In Kaufman-Osborn’s effusive defense of the Columbia encampment for Project MUSE, the university is “an autocratic property corporation,” and the student protesters are “the encampment’s residents.” In language only an academic would write, he explains that the protesters’ “embrace of procedural democracy was subtended by a struggle to meet mundane needs whose satisfaction is a necessary precondition of the possibility of autonomous self-governance.”
But the brave students of his tale pressed on and built their ephemeral campus utopia. “That infrastructure [which] took shape as DIY sanitation systems, communal kitchens and improvised health facilities owned by no one in particular … challenged the privatized conception of property that would soon inform the encampment’s demolition.”
Rep. Josh Gottheimer (D-N.J.) saw something different with his own eyes: Jewish students “being verbally, and even physically, assaulted. Masked protesters … cheering on and actively calling for the genocide of Jews.”
Contrary to what anonymous FJP members, Socialist politicians and others “on the ground” wrote, the post-Oct. 7, anti-Israel protesters have created nothing but hostile environments. The encampment students, in particular, pilfered university resources and disrupted the education of their peers who want nothing to do with pro-Hamas demonstrations.
If any “created food security,” it was on someone else’s dime.

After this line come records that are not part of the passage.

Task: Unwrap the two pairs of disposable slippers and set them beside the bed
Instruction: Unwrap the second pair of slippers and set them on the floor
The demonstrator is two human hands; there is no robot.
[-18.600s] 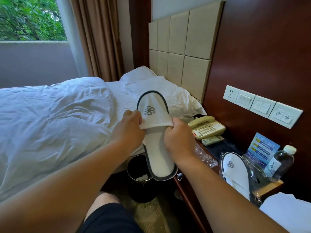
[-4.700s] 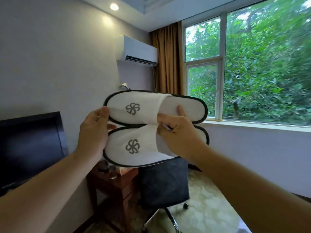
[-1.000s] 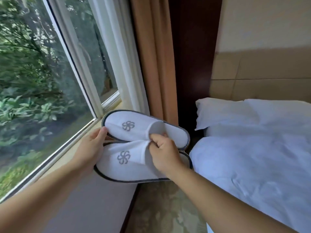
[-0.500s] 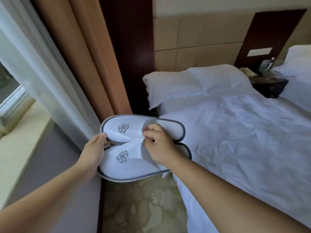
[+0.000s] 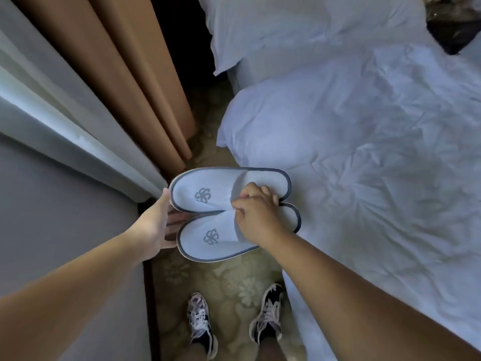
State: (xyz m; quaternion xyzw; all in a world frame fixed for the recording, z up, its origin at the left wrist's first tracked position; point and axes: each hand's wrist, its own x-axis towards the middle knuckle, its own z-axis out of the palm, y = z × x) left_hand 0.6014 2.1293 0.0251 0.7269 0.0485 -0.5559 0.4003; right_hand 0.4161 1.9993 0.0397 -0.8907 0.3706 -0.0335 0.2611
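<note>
A person stands in the narrow gap between a grey wall and a bed, two patterned sneakers (image 5: 200, 324) planted on pale carpet (image 5: 234, 285) woven with a flower design. Above the shoes, both bare arms reach forward holding two white slippers (image 5: 208, 238) side by side over the floor, toes pointing left, heels toward the mattress. The left hand (image 5: 156, 225) is spread flat against the toe ends, fingers loosely extended rather than curled. The right hand (image 5: 256, 217) is closed, pinching the edges of the two upper bands where they meet. Each slipper carries dark grey trim around its sole and one grey pinwheel-shaped emblem stitched on the upper; no lettering can be read. To the right, the bed (image 5: 364, 178) is covered with a rumpled white duvet, its edge just beside the slipper heels. Farther back on the left hang a tan curtain (image 5: 135, 74) and a white sheer panel (image 5: 52, 105), their hems reaching the floor. At the head of the bed lies one white pillow (image 5: 273, 29), with a dark object at the top right corner too dim to identify.
</note>
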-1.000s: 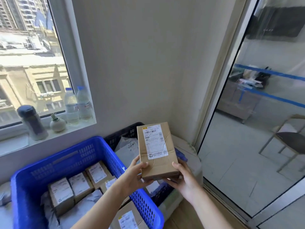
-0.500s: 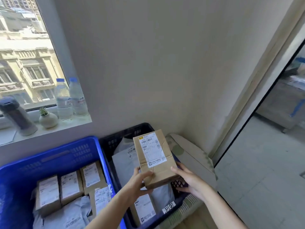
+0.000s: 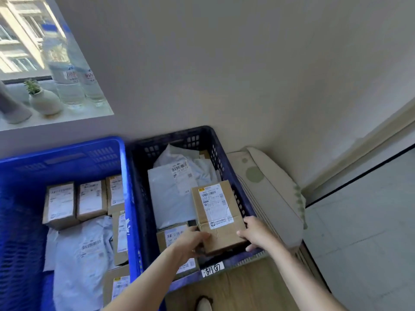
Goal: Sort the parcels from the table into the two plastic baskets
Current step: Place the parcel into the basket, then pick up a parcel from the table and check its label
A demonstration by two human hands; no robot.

They also weren’t “residents” but trespassers, and they neither saved democracy nor challenged authoritarianism. As former American Association of University Professors president Carey Nelson aptly put it, they “sought to impose their views on everyone else. They did not doubt they were in possession of the truth, and they sought compliance with it.”
What will the fall 2025 semester bring? Will there be more protests and encampments in solidarity with terror groups? Or, maybe, the Islamic Republic of Iran will be the new cause.
Whatever comes, there will be no shortage of “insiders” to explain why you should not believe your lying eyes.